Scientific students are generally agreed that the surface of the earth is but a shell inclosing a liquid, or at all events a highly heated interior. Originally the whole mass was fluid, but the surface has cooled more rapidly than the interior, and so a firm crust has been formed. As the central mass cooled, it contracted, and the crust became wrinkled and folded, as does the skin of an apple as its pulp dries, and, by this folding, great ridges were thrown up in some places and vast depressions formed in others. When the crust became cool enough for water to remain on it, most of the depressions were filled by it, and the "dry land appeared," not only on the crests of the ridges, but on the elevated plateaus about them, and thus oceans and continents were formed.

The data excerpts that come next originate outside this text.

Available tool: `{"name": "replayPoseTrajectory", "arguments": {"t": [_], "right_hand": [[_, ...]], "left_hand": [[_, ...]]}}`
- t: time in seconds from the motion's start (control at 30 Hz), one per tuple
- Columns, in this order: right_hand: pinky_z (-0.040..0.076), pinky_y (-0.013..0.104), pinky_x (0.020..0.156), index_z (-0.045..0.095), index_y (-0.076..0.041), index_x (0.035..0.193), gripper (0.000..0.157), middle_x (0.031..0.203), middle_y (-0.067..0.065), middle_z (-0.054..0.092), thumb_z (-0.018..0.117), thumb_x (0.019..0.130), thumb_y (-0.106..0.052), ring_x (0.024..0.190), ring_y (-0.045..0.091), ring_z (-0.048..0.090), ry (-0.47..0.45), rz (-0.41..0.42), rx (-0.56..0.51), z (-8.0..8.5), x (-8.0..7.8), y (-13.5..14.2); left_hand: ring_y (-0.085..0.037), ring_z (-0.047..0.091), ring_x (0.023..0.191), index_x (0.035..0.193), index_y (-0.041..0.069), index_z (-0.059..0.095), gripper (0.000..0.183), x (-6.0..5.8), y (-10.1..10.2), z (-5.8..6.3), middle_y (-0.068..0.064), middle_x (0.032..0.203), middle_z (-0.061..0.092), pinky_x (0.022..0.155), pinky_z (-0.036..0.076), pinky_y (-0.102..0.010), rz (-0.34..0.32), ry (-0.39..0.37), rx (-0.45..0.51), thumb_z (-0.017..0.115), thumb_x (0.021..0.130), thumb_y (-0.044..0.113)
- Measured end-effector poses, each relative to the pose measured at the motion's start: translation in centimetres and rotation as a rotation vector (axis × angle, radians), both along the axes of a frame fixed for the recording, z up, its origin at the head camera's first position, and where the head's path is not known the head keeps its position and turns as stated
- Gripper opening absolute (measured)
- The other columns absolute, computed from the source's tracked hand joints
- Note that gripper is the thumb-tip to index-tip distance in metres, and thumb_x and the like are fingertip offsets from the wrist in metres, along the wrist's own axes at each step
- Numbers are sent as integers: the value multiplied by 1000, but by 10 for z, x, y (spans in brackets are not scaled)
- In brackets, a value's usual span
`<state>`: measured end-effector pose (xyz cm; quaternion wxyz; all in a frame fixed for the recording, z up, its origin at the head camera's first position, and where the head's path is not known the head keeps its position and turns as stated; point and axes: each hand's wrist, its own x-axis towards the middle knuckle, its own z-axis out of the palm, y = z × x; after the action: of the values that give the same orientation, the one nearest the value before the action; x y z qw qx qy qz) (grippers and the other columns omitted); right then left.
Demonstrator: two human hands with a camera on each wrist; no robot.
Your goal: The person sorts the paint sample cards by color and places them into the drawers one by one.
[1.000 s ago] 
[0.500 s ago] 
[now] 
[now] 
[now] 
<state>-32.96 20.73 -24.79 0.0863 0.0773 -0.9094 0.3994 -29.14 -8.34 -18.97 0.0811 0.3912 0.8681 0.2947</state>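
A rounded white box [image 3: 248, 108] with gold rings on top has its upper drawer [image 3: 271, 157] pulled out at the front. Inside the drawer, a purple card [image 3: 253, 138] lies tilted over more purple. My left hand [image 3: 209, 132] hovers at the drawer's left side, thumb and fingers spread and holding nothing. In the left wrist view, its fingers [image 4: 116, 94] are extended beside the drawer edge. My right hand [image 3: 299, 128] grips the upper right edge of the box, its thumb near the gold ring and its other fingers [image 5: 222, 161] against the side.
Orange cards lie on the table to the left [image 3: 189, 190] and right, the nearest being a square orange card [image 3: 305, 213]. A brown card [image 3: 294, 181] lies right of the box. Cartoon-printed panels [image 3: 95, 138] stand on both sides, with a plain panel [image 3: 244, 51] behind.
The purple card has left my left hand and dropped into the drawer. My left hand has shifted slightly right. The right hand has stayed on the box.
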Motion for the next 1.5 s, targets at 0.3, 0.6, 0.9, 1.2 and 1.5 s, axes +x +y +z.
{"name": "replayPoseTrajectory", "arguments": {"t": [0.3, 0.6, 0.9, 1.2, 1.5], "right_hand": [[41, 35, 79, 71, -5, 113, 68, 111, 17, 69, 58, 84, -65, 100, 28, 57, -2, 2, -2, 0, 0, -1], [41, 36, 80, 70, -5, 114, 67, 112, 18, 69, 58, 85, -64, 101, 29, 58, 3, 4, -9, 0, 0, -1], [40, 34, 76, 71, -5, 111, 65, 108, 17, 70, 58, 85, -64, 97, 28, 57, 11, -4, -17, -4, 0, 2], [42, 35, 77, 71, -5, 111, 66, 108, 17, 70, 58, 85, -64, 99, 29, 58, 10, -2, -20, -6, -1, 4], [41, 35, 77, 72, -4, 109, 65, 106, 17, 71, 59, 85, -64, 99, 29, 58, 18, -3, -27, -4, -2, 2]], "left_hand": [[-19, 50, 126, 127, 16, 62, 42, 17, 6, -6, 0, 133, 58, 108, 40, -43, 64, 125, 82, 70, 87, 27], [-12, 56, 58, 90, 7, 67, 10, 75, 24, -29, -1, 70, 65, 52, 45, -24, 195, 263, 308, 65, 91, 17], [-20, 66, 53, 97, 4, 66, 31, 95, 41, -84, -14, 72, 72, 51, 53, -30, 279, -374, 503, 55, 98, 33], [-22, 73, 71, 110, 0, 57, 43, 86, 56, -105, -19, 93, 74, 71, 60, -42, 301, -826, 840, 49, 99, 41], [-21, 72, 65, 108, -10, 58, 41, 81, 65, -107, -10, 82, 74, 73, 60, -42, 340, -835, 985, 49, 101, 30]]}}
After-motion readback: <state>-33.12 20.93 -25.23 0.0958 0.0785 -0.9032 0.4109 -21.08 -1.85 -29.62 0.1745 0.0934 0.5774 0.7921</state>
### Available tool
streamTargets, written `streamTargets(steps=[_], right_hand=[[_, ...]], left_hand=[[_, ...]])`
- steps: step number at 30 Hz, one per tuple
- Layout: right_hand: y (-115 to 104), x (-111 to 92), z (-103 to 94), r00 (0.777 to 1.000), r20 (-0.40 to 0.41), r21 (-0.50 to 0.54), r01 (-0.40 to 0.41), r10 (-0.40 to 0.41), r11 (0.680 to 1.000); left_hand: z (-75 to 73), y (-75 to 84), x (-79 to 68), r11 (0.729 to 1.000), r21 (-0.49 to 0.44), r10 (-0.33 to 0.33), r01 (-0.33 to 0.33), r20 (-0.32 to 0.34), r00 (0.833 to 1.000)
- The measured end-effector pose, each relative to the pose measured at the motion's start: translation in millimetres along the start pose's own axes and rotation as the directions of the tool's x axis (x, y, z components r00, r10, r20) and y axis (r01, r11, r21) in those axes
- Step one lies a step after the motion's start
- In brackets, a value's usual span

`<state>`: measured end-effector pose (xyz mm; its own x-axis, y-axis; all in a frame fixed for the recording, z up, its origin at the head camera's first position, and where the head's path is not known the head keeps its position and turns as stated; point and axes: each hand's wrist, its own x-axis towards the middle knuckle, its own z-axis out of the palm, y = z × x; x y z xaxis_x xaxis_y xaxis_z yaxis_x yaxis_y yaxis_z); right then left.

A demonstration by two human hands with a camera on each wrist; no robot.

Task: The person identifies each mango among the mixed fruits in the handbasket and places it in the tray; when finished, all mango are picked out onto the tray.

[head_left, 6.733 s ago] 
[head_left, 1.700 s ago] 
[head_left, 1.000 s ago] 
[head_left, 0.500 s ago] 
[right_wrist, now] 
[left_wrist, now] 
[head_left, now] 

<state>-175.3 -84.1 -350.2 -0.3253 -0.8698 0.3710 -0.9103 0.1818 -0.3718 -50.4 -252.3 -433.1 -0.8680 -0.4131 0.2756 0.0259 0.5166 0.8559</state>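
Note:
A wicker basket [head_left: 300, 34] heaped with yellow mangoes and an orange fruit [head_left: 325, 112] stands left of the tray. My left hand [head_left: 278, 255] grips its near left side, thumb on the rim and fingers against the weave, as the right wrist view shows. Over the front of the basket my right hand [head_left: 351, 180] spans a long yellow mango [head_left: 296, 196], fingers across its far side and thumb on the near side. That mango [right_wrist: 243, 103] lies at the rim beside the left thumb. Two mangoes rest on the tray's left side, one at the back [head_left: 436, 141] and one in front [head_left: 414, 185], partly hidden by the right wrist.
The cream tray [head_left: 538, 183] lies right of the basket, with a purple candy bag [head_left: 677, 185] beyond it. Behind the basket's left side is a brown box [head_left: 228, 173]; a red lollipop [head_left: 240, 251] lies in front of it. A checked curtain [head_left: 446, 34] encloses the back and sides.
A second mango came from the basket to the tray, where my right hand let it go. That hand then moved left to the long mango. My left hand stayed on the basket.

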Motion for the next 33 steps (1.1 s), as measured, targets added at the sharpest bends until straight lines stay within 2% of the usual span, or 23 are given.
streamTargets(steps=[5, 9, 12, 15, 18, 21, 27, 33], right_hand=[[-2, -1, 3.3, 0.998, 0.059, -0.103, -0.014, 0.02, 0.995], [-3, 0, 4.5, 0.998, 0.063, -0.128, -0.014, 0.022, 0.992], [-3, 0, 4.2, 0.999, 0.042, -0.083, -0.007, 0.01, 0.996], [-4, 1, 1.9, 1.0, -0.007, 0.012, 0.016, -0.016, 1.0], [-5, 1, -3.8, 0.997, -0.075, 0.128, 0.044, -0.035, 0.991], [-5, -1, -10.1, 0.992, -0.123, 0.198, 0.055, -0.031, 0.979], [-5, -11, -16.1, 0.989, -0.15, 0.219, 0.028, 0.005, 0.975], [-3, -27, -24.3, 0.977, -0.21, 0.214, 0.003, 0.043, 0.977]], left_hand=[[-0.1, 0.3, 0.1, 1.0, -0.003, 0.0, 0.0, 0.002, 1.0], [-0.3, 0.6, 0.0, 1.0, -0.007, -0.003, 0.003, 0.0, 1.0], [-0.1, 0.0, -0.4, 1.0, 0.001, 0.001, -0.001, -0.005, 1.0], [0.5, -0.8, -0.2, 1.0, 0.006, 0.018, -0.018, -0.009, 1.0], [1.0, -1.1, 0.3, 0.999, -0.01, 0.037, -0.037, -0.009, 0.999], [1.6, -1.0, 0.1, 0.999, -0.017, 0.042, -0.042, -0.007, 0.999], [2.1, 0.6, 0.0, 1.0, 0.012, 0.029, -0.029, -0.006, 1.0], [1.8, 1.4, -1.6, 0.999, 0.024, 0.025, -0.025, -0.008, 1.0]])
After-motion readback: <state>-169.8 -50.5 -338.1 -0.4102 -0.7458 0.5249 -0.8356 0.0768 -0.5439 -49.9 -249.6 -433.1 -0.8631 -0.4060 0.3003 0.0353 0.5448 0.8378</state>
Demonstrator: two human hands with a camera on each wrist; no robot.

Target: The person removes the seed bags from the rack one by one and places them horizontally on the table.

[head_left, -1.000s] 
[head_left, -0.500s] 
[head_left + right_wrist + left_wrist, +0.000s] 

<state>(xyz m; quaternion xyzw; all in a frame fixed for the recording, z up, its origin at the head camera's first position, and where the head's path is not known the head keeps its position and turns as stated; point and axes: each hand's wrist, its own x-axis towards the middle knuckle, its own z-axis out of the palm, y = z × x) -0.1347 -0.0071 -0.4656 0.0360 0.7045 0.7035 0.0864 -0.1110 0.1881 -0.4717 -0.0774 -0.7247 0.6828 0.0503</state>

Had one of us seen the earth at that time he would have been loath to select it as a residence. Rugged, rocky ranges of precipitous mountains surrounded by stretches of naked rock made the landscape. Dense clouds from the tepid oceans dashed against the icy peaks, and torrents of water rushed back to the sea. Where the slopes permitted, the glaciers spread over wide areas, for no vegetation checked the rapid radiation of heat, and night brought bitter cold. The crust waved and fluctuated over the liquid interior as does thin ice under a daring skater, and as it fell the sea rushed over the land, only to flow elsewhere as the depressed area rose again. The freezing and thawing and the effects of wind and water in time produced a change. The rocks were riven and broken to powder, their nearly vertical slopes became less steep, and instead of bare rock the earth showed dreary morasses and stretches of sand.

Over these marshes vegetation began to thrive. In the sea there lived then, as now, a teeming population, animal, vegetable, and living beings that can with difficulty be assigned to either of these classes. Each of them, however, contained carbon, and many had built lime, phosphorus, nitrogen, and other valuable substances into their bodies. Where food was abundant these grew in vast numbers, and though many are infinitely small singly, their aggregate mass is enormous. Among the tiny organisms is one called the Globigerina, a being so small as to require a microscope to study it, but in the past, as now, growing in great numbers in the sea. The animal is soft and jellylike, but it forms an outside skeleton of shell of carbonate of calcium or chalk, a structure that protects it living, but entombs it dead. When death comes, the little Globigerina sinks to the bottom, and its tiny shell helps to cover the sea floor.